DATA SECTION —
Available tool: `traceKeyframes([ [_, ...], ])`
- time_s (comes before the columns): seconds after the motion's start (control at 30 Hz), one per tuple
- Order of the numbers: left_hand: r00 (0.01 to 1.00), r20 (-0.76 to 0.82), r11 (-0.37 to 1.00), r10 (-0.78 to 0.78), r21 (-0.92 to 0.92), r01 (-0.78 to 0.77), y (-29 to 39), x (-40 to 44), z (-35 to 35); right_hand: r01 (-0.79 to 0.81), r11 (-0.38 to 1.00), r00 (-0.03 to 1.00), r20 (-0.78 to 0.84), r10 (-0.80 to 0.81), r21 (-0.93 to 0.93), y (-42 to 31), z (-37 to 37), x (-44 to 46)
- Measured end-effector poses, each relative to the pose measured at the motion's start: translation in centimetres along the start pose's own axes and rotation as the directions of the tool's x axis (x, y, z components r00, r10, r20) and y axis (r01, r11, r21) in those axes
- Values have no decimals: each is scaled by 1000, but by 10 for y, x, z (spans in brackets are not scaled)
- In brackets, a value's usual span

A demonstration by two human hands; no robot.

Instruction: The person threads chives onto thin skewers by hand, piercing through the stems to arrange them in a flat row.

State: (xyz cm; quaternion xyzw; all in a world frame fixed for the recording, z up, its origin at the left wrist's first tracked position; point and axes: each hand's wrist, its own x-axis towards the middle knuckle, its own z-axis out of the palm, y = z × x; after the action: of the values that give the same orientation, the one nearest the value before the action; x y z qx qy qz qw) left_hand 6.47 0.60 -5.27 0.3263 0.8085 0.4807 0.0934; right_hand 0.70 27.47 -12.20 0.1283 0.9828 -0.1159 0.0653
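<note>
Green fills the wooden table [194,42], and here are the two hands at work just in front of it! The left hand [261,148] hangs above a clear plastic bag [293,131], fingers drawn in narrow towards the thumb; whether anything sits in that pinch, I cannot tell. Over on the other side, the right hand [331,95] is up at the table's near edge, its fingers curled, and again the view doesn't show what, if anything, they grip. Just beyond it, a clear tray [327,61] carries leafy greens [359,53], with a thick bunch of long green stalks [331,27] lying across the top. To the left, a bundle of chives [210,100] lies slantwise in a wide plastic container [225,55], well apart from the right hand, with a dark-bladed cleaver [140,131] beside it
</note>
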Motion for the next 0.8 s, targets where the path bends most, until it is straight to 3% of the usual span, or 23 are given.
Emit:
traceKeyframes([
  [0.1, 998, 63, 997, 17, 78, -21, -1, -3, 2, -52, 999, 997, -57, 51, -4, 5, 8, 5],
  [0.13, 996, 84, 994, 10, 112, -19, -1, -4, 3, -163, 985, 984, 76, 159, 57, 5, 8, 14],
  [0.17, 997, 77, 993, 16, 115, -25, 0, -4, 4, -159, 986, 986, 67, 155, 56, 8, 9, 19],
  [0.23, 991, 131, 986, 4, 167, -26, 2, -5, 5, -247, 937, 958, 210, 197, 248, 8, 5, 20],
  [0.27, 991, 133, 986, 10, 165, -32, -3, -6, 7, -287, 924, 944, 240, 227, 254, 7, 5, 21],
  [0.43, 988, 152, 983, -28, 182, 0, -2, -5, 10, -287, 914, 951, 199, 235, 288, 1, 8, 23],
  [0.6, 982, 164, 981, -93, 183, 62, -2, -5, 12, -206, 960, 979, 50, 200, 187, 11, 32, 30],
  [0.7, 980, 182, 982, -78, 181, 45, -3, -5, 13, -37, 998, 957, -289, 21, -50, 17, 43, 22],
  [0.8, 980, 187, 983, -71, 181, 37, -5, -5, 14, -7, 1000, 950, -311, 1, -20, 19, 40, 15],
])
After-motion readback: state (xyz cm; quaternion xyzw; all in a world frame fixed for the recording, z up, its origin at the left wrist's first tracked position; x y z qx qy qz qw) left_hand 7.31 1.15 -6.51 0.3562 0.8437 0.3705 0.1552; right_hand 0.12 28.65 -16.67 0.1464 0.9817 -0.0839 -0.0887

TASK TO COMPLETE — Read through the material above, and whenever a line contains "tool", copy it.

SOLUTION FOR THIS EXERCISE —
Available tool: `traceKeyframes([ [_, ...], ])`
- Measured end-effector poses, each relative to the pose measured at the motion's start: translation in centimetres along the start pose's own axes and rotation as the directions of the tool's x axis (x, y, z components r00, r10, r20) and y axis (r01, r11, r21) in those axes

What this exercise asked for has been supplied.